New Media Producer: Brad Maglinger
Seven-month-old Abigail Phelps doesn't make it easy for the doctor to check her ears. She's just getting over an infection.
"What we usually see is an eardrum that pops out at you," says Dr. Tim Corba. "It can be red, it can be dull. It's not that clear eardrum that we like to see."
When the tiny tube that drains the middle ear becomes infected, it swells shut and traps fluid inside. Bacteria grow in the fluid, infecting the middle ear and triggering the production of thick pus. The pus presses on the eardrum, creating intense pain.
"The worst thing that we see and one of the most common things that we see in children with recurrent ear infections or one that is prolonged is a delay in their speech or delay in their hearing because they have the fluid behind the eardrum," Dr. Corba says.
To lessen this fluid, doctors can insert a tiny tube in the eardrum. The tube allows air to get in and excess fluid to get out, reducing the chance of infection. In time, the tube falls out on its own.

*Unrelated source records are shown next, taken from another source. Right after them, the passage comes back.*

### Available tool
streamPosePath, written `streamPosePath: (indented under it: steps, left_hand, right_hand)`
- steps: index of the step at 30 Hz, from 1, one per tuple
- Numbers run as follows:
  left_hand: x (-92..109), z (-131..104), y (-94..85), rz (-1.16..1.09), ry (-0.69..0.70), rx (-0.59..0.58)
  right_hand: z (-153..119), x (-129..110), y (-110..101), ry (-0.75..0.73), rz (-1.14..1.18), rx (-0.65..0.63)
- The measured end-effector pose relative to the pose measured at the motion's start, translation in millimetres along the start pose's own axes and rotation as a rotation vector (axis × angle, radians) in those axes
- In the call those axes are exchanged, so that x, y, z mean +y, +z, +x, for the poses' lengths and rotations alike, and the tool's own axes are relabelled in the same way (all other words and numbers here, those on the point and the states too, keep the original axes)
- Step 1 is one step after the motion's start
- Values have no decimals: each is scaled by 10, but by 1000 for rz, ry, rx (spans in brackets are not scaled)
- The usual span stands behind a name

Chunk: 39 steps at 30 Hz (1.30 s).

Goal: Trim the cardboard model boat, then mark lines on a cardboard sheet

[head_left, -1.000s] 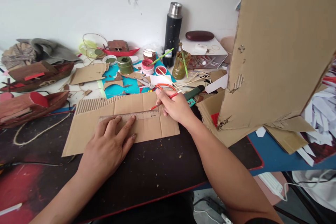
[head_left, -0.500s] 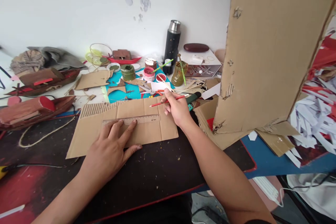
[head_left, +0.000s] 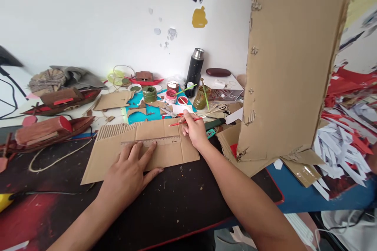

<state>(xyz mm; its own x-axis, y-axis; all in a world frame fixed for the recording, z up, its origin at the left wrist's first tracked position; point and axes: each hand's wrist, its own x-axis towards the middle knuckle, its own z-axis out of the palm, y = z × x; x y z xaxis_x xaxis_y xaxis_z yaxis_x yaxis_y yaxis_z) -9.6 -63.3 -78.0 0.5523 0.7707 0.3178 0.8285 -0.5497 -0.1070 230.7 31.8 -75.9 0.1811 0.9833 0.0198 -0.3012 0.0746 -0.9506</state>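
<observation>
My left hand (head_left: 129,170) lies spread, its fingertips pressing a clear ruler (head_left: 165,141) flat onto a creased piece of cardboard (head_left: 106,157). Corrugated ridges show along the cardboard's upper left edge. Pinched in my right hand (head_left: 194,129) is a red pencil (head_left: 176,124), its tip pointing left above the far part of the cardboard, beyond the ruler. Whether the tip touches the surface I cannot tell. A dark green-handled tool (head_left: 215,123) lies just right of that hand.
Brown model boats (head_left: 44,130) stand at left. Behind the cardboard are paint jars (head_left: 149,94), scissors (head_left: 169,110) and a black thermos (head_left: 194,66). A tall cardboard panel (head_left: 288,66) rises on the right, with white paper scraps (head_left: 341,153) beyond it.
The camera view has tilted up and turned slightly, so things on the table appear lower. Both hands keep nearly the same places over the ruler and cardboard.
</observation>
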Motion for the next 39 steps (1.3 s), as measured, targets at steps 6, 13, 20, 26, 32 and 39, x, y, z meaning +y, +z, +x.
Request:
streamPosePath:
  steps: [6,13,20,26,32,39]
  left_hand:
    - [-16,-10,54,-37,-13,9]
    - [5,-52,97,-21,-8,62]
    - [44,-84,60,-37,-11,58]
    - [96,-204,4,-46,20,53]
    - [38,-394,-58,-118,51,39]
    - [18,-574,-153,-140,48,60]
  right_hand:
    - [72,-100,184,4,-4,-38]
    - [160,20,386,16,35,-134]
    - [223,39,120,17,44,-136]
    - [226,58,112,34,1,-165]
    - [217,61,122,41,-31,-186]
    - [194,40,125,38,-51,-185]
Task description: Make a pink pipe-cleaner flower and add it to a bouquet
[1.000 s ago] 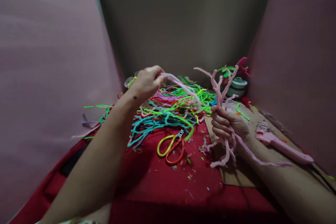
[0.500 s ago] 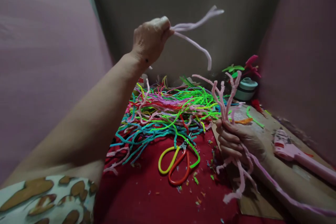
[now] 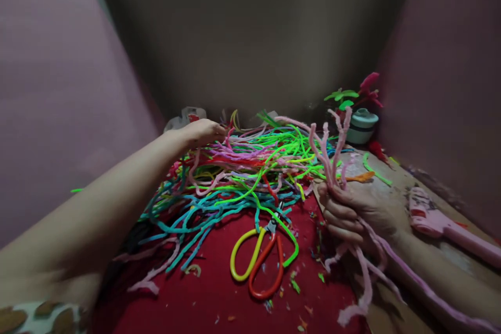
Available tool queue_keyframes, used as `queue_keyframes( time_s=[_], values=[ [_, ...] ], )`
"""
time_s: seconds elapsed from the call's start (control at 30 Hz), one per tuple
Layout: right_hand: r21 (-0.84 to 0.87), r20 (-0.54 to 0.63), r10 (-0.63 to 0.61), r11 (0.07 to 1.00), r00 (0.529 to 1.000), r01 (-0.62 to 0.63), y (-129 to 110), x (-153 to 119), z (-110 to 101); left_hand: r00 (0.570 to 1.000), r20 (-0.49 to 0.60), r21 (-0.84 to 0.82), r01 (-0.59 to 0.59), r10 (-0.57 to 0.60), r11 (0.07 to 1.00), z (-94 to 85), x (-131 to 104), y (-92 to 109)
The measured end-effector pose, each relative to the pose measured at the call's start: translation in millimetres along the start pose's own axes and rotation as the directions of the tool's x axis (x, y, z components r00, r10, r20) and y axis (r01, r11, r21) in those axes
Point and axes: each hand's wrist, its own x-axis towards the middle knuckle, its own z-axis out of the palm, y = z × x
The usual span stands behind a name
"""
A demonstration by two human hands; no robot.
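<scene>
My right hand (image 3: 344,211) is closed around a bundle of pink pipe cleaners (image 3: 332,154). Their upper ends fork upward above the fist, and the lower ends hang bent below it. A longer pink-lilac pipe cleaner (image 3: 415,282) trails from this hand along my right forearm. My left hand (image 3: 205,130) is low at the back left of a tangled pile of coloured pipe cleaners (image 3: 270,151), its fingers pointing right. Those fingertips are small and partly hidden among the strands, so I cannot make out whether they grip anything.
Scissors with one yellow and one red handle (image 3: 266,266) lie on the red cloth (image 3: 188,308), blades under the strands. A pink glue gun (image 3: 446,227) rests on the board (image 3: 395,193) at right. Behind stands a pale teal pot (image 3: 363,125). Cut scraps dot the cloth.
My left hand has dropped from high up to the back of the pile. The pale pipe cleaners it held aloft no longer show in the air. My right hand keeps its bundle.
</scene>
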Motion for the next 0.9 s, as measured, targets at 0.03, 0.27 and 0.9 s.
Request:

But most kids don't need tubes, just a course of antibiotics. If they catch a bug that's resistant to amoxicillan, they'll need stronger medication.
Ear infections can't be prevented entirely, but researchers are finding that some kids are more prone than others, especially if, "they're chronically exposed to smoke," says Dr. Corba. "Their parents smoke. Infants and toddlers who are on pacifiers, that is a risk factor. Children in daycare is another risk factor."
Fever, pulling on the ear, loss of hearing, irritability and not eating or sleeping well are all signs of an ear infection. The quicker you get baby to the doctor, the quicker she'll be smiling again.